Please quote exactly the opening lines of the data, from the first line to the one where "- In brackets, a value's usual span" appears.

Stored data entries
########
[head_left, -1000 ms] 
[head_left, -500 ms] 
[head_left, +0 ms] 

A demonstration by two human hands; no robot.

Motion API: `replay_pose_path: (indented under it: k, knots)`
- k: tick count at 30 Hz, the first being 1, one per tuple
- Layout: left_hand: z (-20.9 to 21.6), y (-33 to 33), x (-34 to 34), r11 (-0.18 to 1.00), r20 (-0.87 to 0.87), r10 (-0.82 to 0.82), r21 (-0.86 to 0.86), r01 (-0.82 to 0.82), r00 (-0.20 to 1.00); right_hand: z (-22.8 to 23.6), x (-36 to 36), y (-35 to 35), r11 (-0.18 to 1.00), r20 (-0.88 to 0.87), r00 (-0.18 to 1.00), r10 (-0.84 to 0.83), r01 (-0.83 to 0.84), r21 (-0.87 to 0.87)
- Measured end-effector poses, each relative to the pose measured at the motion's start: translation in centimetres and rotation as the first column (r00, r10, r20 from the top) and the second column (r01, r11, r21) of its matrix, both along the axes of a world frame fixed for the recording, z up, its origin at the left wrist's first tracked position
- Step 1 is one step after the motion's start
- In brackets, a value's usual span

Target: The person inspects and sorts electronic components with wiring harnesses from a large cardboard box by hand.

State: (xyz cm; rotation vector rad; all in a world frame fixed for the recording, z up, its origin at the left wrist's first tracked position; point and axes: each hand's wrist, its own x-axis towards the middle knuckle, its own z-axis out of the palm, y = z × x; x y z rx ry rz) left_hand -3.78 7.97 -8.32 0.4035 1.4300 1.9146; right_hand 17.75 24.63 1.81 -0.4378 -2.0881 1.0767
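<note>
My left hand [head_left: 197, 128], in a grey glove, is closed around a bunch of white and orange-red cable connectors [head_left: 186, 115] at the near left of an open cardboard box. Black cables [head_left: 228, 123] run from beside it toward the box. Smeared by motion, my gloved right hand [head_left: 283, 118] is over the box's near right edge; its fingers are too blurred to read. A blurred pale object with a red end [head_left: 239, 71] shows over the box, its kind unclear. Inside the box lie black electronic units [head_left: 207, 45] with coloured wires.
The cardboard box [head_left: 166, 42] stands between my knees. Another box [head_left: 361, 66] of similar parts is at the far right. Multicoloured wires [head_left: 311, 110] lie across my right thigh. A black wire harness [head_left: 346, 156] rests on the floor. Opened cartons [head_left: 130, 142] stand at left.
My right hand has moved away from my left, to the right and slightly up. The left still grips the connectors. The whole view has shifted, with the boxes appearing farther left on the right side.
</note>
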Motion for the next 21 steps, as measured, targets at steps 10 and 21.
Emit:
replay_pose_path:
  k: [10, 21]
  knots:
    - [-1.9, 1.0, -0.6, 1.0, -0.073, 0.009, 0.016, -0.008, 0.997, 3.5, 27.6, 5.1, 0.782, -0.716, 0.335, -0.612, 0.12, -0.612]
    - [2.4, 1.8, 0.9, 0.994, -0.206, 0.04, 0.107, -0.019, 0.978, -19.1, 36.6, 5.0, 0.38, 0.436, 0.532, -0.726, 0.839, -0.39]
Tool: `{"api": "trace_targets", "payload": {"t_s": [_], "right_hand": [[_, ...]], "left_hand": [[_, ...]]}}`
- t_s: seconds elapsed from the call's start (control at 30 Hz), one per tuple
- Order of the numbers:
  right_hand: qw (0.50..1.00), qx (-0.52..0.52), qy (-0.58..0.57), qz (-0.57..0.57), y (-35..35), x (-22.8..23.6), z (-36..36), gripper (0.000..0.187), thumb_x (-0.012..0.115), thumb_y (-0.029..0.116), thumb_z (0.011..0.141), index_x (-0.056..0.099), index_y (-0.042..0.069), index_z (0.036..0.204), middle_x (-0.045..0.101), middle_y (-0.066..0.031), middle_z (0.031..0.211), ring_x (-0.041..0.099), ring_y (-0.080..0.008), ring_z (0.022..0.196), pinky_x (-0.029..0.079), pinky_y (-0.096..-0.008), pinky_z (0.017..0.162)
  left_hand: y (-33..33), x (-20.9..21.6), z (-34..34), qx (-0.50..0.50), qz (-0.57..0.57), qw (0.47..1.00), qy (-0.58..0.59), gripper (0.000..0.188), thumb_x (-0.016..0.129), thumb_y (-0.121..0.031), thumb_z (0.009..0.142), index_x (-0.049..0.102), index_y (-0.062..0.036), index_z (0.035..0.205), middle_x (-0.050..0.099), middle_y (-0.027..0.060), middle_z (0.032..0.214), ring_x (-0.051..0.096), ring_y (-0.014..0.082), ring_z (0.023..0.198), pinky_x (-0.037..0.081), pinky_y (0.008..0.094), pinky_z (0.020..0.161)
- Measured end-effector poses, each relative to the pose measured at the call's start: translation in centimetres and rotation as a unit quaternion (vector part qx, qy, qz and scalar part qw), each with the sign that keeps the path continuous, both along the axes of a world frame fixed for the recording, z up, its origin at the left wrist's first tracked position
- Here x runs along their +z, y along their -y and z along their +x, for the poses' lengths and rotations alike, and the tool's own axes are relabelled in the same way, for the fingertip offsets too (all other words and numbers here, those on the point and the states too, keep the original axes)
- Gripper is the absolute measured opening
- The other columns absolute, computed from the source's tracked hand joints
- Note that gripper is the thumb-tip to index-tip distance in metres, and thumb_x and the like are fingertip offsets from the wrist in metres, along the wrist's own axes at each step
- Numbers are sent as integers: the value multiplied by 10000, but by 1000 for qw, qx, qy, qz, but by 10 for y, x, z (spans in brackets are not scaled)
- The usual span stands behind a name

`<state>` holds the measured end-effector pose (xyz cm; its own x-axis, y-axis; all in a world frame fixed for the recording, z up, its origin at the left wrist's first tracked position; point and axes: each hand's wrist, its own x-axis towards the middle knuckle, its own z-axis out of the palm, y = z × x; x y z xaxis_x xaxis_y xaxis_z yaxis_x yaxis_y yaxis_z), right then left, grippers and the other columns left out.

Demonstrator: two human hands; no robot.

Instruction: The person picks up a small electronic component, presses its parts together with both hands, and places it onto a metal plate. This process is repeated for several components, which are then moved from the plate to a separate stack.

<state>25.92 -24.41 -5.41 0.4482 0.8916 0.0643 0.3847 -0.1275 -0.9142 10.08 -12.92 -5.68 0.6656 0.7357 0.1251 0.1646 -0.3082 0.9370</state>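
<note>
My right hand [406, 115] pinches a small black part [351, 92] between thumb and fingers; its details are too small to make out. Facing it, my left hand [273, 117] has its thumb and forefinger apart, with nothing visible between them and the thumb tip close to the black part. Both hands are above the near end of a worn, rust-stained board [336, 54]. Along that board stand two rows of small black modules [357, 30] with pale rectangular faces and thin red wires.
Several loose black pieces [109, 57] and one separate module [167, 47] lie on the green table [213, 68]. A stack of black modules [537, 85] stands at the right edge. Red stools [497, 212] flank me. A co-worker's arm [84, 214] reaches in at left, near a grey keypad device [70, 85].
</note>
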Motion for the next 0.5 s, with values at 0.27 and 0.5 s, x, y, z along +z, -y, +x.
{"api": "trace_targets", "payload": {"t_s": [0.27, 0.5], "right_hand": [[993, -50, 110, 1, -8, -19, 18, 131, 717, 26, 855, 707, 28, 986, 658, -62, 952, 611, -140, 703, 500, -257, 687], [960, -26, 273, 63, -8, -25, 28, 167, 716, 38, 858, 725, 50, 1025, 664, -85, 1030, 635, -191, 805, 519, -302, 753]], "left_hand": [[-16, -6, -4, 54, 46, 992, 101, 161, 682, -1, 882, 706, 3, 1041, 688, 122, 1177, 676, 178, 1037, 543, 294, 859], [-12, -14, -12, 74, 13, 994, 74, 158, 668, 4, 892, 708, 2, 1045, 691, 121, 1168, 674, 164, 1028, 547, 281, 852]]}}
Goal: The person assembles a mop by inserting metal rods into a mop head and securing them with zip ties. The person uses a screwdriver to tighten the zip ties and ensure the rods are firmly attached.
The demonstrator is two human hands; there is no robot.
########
- Output
[head_left, -1000 ms] 
[head_left, -500 ms] 
[head_left, +0 ms] 

A demonstration by two human hands; no robot.

Motion API: `replay_pose_path: (indented under it: k, knots)`
- k: tick count at 30 Hz, the first being 1, one per tuple
- Layout: left_hand: z (-20.9 to 21.6), y (-33 to 33), x (-34 to 34), r11 (-0.18 to 1.00), r20 (-0.87 to 0.87), r10 (-0.82 to 0.82), r21 (-0.86 to 0.86), r01 (-0.82 to 0.82), r00 (-0.20 to 1.00); right_hand: z (-22.8 to 23.6), x (-36 to 36), y (-35 to 35), r11 (-0.18 to 1.00), r20 (-0.88 to 0.87), r00 (-0.18 to 1.00), r10 (-0.84 to 0.83), r01 (-0.83 to 0.84), r21 (-0.87 to 0.87)
- Measured end-effector poses, each relative to the pose measured at the motion's start: translation in centimetres and rotation as the first column (r00, r10, r20 from the top) and the second column (r01, r11, r21) of its matrix, both along the axes of a world frame fixed for the recording, z up, its origin at the left wrist's first tracked position
- Step 1 is one step after the motion's start
- In brackets, a value's usual span

That concludes the response.